We should use use_id instead if id and post_id instead of just id.

Benefits:-

1) Easily Readable

2) Easily differentiate in join queries. We can minimize the use of alias in query.

user table : user_id(PK)

post table : post_id(PK) user_id(FK) here user table PK and post table FK are same

As per documentation,

3) This way we can get benefit of NATURAL JOIN and JOIN with USING

Natural joins and joins with USING, including outer join variants, are processed according to the SQL:2003 standard. The goal was to align the syntax and semantics of MySQL with respect to NATURAL JOIN and JOIN ... USING according to SQL:2003. However, these changes in join processing can result in different output columns for some joins. Also, some queries that appeared to work correctly in older versions (prior to 5.0.12) must be rewritten to comply with the standard.

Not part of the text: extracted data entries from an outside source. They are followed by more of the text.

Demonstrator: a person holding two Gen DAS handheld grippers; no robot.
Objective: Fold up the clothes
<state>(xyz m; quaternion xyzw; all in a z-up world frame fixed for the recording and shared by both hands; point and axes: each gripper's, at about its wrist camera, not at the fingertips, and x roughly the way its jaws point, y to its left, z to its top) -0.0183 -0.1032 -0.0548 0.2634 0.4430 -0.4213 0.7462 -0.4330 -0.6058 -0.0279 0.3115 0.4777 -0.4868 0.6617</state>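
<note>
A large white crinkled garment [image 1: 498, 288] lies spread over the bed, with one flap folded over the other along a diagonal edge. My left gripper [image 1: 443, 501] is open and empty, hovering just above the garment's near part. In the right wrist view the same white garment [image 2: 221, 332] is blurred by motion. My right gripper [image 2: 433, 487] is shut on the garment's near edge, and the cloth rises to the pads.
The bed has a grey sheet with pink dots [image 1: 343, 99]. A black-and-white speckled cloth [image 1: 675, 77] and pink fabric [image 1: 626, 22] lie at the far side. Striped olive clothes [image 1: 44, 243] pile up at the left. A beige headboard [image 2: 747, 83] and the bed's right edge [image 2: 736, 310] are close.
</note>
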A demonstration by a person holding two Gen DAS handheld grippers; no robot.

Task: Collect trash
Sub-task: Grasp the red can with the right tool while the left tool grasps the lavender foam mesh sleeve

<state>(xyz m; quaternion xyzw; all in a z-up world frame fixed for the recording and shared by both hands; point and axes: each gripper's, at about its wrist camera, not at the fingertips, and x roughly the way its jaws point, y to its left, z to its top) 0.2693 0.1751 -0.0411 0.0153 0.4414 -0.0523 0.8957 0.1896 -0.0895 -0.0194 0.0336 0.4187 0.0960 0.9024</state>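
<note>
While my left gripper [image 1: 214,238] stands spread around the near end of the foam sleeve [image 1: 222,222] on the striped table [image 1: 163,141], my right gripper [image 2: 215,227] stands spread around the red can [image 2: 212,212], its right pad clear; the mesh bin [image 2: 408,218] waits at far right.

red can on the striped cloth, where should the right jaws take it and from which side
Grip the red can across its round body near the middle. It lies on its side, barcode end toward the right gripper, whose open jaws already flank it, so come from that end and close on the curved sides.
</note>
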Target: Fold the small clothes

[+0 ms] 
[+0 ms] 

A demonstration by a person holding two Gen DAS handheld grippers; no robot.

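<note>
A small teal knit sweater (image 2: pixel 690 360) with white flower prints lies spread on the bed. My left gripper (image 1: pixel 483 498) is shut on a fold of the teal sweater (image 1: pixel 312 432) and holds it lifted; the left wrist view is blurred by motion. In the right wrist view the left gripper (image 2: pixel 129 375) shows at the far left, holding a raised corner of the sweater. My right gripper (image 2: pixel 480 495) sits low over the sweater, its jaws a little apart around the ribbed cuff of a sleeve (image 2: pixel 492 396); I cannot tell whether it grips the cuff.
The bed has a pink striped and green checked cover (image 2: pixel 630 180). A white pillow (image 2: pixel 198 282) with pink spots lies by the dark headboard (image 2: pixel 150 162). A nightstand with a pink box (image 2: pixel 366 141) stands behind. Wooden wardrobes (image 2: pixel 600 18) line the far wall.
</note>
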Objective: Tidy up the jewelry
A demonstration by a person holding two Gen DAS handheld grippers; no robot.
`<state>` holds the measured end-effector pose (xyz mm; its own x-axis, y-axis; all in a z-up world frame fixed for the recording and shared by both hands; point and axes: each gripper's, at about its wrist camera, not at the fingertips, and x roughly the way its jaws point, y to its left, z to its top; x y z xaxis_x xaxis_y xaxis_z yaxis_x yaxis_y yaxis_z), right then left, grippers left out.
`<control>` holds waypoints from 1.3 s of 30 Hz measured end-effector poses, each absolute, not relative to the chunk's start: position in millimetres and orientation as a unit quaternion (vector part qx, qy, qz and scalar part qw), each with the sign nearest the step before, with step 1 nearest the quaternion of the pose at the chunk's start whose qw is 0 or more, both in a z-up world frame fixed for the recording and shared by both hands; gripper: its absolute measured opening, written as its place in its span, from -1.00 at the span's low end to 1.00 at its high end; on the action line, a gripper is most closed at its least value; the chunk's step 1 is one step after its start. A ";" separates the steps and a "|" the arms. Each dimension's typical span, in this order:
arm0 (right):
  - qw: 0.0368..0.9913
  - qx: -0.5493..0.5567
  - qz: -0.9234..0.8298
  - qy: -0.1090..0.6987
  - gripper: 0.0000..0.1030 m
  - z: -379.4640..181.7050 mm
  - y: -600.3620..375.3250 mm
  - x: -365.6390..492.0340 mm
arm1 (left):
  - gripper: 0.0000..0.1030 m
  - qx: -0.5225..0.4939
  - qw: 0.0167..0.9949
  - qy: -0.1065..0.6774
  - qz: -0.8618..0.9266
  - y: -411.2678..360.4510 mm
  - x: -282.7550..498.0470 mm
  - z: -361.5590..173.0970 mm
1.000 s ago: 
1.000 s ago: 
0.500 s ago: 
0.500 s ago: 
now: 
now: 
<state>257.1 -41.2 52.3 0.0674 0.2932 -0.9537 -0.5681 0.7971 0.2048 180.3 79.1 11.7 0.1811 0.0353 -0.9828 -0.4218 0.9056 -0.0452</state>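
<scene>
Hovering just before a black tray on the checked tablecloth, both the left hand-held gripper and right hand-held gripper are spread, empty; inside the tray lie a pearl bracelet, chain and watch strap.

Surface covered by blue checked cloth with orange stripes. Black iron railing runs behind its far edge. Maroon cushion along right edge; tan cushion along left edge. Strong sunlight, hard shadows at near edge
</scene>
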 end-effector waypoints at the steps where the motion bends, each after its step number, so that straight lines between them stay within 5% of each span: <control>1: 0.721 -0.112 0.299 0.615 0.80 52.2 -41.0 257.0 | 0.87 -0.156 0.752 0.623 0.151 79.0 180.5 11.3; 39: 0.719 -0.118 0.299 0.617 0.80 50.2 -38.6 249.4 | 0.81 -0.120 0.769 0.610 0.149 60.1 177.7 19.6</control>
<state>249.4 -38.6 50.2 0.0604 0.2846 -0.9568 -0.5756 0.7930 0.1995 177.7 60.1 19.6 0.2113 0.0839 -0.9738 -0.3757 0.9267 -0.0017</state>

These changes have five main aspects:

1) The way that MySQL determines the result columns of NATURAL or USING join operations (and thus the result of the entire FROM clause).

2) Expansion of SELECT * and SELECT tbl_name.* into a list of selected columns.

3) Resolution of column names in NATURAL or USING joins.

4) Transformation of NATURAL or USING joins into JOIN ... ON.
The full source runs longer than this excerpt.